In that book, called "Curious George," the iconic Man in the Yellow Hat, about whom we know little, travels to Africa, captures George and carts him off to America, where he's destined to join a zoo. The irrepressible George gains what can only be called the Man's arm's-length, eccentric affection, and seems to have the run of the whole world, much like most preschoolers dream of having.
I like to think young readers love George not only because he causes havoc by accidentally calling the fire department or attempting to fly but because Rey playfully stokes a child's love of the surreal. (George smokes a pipe, eats at a table and even escapes a maximum-security prison.) The story is enduringly adorable because curious, freedom-loving kids can relate to George in a goofy-comic way. And, again, there's that refreshing lack of sentimentality.
By contrast, the hand-drawn animation adaptation of "Curious George" is molasses-sweet, plot-heavy and pandering. The film is one long, reductive parallel between impish George's relationship with an anxious human father figure and the relationship between any active toddler and a weary parent.
In many ways, the film — produced by Ron Howard's company, Imagine Entertainment — feels like a rehash of themes played out in the Howard-directed ensemble comedy "Parenthood." In that 1989 hit, moms and dads, like most in the real world, drown in chaos and endless sacrifice, but at the end of the day they know it's worth it.

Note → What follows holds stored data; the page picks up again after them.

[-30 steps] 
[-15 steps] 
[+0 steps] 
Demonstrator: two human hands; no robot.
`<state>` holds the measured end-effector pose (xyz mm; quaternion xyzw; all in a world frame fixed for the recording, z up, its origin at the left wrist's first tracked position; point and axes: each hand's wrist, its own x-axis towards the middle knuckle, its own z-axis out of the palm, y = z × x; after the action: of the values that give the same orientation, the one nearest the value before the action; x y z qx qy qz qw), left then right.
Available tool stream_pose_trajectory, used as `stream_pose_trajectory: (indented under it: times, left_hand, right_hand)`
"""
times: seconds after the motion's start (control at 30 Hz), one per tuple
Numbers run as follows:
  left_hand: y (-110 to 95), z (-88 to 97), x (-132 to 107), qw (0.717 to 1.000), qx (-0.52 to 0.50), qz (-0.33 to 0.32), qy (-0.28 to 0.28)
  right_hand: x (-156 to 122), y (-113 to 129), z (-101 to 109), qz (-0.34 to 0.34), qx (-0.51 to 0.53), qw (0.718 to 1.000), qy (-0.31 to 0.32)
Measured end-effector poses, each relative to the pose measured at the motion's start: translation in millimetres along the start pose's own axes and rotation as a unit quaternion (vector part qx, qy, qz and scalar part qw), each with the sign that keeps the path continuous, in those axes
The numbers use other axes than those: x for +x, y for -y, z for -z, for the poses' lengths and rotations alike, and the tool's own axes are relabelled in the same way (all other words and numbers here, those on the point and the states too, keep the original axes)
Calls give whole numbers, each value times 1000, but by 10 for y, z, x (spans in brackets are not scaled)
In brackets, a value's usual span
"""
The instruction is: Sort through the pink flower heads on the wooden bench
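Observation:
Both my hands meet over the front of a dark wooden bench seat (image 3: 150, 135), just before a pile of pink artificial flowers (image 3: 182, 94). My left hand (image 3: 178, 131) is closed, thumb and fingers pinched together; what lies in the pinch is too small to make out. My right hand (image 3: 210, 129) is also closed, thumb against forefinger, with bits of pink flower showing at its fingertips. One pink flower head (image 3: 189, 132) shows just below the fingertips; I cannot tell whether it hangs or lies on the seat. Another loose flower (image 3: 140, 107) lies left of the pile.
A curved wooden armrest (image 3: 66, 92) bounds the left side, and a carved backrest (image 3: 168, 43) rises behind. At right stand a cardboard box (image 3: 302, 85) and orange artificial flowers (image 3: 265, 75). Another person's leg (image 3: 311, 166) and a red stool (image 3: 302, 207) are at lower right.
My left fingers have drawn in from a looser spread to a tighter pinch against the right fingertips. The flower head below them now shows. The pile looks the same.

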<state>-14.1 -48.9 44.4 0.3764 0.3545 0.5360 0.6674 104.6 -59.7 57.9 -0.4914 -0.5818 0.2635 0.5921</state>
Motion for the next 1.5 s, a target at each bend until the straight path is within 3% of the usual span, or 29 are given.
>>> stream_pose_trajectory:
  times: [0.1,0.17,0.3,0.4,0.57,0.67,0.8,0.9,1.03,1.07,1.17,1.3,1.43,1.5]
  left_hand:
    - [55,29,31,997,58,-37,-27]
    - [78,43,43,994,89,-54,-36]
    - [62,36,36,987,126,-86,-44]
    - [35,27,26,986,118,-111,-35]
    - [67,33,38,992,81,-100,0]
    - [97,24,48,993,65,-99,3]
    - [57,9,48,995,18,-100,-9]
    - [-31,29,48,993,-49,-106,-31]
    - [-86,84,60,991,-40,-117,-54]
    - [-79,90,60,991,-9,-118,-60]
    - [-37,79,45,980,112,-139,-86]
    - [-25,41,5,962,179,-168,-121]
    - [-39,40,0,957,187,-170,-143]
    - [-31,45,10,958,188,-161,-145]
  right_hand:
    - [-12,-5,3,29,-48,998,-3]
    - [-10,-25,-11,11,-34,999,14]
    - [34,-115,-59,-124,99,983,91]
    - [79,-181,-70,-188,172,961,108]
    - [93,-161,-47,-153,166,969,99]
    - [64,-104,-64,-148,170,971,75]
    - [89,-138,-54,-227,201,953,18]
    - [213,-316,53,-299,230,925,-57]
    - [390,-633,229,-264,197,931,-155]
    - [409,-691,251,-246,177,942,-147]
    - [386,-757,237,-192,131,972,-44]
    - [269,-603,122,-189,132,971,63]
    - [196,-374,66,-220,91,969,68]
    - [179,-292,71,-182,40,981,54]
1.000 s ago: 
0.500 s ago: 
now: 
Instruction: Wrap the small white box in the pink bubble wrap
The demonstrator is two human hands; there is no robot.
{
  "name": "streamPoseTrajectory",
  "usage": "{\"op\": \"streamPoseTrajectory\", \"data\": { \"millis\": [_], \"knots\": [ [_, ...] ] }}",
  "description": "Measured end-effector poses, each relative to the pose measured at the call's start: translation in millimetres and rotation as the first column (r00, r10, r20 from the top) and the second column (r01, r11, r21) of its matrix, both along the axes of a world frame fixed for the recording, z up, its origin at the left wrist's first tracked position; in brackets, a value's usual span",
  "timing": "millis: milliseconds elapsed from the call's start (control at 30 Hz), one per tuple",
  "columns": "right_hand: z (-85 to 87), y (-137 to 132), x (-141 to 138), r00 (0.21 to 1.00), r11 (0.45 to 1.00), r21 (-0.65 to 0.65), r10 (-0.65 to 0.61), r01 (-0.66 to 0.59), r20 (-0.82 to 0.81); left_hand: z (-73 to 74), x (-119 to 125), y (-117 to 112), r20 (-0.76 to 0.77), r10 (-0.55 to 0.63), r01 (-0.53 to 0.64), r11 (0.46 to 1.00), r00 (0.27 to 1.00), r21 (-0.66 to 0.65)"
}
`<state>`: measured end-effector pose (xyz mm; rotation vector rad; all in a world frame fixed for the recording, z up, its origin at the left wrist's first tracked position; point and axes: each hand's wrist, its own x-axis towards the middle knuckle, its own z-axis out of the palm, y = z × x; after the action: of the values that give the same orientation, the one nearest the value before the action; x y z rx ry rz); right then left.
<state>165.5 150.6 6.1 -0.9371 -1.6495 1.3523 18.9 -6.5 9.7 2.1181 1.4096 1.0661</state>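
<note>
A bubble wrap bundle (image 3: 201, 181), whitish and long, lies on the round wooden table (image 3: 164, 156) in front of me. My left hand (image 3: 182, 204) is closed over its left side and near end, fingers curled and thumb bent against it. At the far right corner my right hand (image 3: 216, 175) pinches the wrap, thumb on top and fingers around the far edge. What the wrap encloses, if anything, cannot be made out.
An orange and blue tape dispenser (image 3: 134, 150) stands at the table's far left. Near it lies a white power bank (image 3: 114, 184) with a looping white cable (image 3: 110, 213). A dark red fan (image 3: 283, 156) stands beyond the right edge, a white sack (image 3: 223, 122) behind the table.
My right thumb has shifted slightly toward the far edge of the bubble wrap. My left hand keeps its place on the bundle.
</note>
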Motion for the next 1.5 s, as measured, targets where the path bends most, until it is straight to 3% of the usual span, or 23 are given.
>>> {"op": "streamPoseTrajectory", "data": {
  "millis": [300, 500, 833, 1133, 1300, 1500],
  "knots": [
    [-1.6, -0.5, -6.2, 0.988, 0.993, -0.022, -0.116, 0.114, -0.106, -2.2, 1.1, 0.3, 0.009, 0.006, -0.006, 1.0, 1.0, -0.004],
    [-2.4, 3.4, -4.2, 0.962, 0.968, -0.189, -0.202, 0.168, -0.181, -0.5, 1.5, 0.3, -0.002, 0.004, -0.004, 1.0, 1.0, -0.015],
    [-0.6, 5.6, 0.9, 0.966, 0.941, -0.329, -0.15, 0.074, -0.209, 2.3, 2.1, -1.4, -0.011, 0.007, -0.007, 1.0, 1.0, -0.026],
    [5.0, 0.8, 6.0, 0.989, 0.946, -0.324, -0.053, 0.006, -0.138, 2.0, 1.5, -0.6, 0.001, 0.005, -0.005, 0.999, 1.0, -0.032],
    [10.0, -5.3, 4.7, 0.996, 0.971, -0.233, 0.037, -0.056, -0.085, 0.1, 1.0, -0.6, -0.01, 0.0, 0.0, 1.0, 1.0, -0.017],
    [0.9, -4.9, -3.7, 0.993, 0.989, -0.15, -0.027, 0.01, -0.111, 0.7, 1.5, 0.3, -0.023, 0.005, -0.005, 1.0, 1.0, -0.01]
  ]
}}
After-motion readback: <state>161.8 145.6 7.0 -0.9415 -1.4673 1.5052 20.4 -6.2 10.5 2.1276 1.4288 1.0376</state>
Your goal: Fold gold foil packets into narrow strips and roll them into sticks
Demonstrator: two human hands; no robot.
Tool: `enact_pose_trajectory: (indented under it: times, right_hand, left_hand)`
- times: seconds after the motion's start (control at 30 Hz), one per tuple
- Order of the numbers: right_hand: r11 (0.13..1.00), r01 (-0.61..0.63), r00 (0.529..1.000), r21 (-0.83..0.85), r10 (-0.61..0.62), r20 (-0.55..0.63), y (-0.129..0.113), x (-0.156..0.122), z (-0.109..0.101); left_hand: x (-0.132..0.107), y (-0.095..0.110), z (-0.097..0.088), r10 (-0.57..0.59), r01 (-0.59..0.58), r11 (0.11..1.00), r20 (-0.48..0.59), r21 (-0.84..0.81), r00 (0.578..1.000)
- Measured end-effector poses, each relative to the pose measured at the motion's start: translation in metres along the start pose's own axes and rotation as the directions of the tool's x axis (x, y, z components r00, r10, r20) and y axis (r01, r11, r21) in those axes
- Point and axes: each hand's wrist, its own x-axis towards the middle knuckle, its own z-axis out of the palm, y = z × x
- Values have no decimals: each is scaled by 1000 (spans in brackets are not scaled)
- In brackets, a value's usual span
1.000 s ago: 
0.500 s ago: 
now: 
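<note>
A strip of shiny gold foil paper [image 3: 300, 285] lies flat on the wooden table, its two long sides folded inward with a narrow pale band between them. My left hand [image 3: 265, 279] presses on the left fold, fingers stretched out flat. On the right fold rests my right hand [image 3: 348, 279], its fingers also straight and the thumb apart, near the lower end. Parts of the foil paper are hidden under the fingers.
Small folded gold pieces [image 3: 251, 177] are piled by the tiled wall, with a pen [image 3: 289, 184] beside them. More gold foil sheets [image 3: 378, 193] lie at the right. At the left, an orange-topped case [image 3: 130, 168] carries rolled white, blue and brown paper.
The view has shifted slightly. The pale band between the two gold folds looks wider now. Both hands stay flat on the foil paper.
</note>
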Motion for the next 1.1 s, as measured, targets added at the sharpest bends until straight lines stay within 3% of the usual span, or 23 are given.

Such is the too-obvious lesson for a retooled Man in the Yellow Hat in the film version of "Curious George." The character now has a name, Ted, and a voice supplied by comic actor Will Ferrell. He's no longer an adult who does interesting (if undefinable) things in Rey's books but a boring curator at a failed museum and a nebbish who can't figure out that a pretty schoolteacher (Drew Barrymore) has a crush on him.
Ted needs to get his act together and feel more alive, which means (in the emotional shorthand of today's family movies) he needs to love somebody, which means George. The mischievous monkey (a chimp, actually) stows away on a ship carrying Ted home from Africa. (All that traumatic zoo stuff is gone for today's youngsters.) The two bond like father and son, and while the scrapes Ted gets into because of George are plentiful (he's ousted from his apartment and job, among other things), his attachment to the little guy makes him realize he's a Better Person.
Was this really the way to go with a feature version of "Curious George?"
Sure, young children sitting around me laughed and gasped at times. This movie's for kids, anyway, so that's great. But somehow I feel "Curious George" has been cheated of its essence, of the classic story's slightly more challenging pleasures and an inquisitive little hero's truly childlike point of view in a world of wonders.